In Spain, there was a second depiction of of Jesus’ disciple that popped up more often than I would like. This one was anything but kind.
This is Santiago Matamoros, or Saint James the Moor Slayer. He is always on a horse, sword drawn, and often depicted with a pile of bodies — or body parts — under his feet.
The image comes from a story that spread across Spain during the centuries-long war between the Christians in the north and the Muslims in the south. According to legend, things were going badly for a Christian army during a battle near Clavijo in 844. They were outnumbered and near defeat, but were saved by the miraculous appearance of Saint James, no worse the wear for having been dead for 800 years. With an enormous sword and an immortal white horse, he led the Christians to victory against the infidels, killing as many as 5000 men in the process.

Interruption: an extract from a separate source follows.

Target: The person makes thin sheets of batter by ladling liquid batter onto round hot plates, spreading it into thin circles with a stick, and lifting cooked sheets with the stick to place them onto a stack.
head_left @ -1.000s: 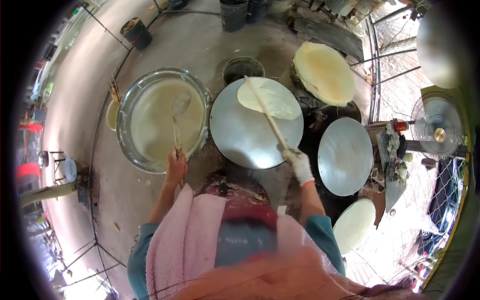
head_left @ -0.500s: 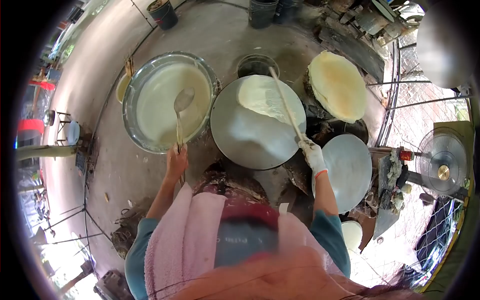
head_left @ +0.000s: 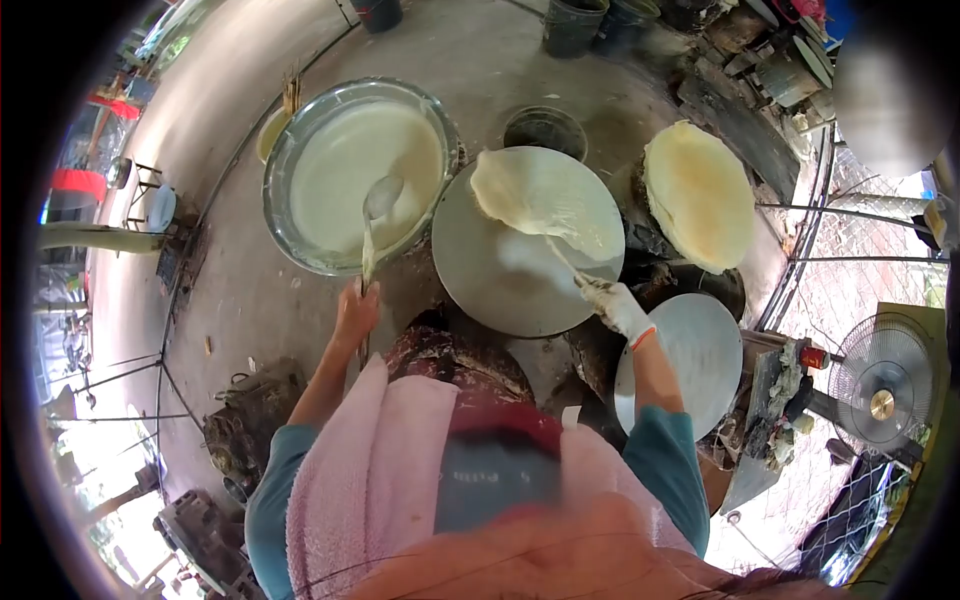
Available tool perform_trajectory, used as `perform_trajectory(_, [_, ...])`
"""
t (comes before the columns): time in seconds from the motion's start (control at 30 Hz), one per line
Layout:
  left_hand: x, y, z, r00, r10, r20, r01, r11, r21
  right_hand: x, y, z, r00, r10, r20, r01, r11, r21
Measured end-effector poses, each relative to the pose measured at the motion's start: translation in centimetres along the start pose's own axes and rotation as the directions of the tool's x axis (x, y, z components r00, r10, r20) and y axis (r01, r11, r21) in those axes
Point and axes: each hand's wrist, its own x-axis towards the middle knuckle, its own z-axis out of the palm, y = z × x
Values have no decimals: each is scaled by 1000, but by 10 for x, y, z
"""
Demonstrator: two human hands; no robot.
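My left hand point(head_left: 357, 312) is closed round the handle of a metal ladle point(head_left: 383, 197), whose bowl is over the pale batter point(head_left: 352, 180) in a wide metal basin point(head_left: 283, 222). In a white glove, my right hand point(head_left: 614, 306) grips a thin wooden stick point(head_left: 563, 258). The stick's far end meets the layer of batter point(head_left: 545, 203) on the round griddle point(head_left: 490, 285). That layer covers the upper part of the griddle, with an uneven lower edge. Bare metal shows below it.
Right of the griddle lies a stack of round flatbreads point(head_left: 698, 197). Below it is a second round plate point(head_left: 690, 355), partly behind my right forearm. A dark bucket point(head_left: 545, 130) stands behind the griddle. A fan point(head_left: 882, 400) is at the far right, more buckets point(head_left: 574, 25) at the top.
The batter on the griddle has spread into a wider, uneven layer. The stick has swung and its far end has come down toward me. The view has shifted, and the ladle stays over the basin.
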Motion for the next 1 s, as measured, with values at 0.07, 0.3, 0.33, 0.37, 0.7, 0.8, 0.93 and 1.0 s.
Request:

The story of the battle spread across Spain, cementing the Spanish commitment to the disciple who would become their patron saint and unifying the northern Christian in their fight against the Moors. Hundreds of years later, Spanish conquistadors took Santiago Matamoros with them to the New World, erecting statues and naming churches after the violent defender who would protect them against the violent indigenous gods.
The only problem was that the whole thing never happened. I don’t just mean that a long-dead saint didn’t appear on angelic horseback to slay an opposing army. I mean that the entire battle was fiction. It was fake news.
There was a town called Clavijo, but no battle ever took place near it. And while there was definitely a war between the northern Christians and southern Moors, the two specific armies mentioned never met.
The whole story was wartime propaganda to motivate a beleaguered population.
It took historians centuries to prove it, and by then the legend was too deeply ingrained, and the images and artwork too prevalent, to undo. Santiago Matamoros even has his own statue in the Cathedral of Santiago de Compostela, despite protests, though for the past ten years the church has at least covered the decapitated bodies of his victims with a tasteful flower arrangement.
I always squirm when I see James, the evangelist and humble martyr, turned into a violent, nationalist weapon.
And I wish it wasn’t so easy to see modern parallels.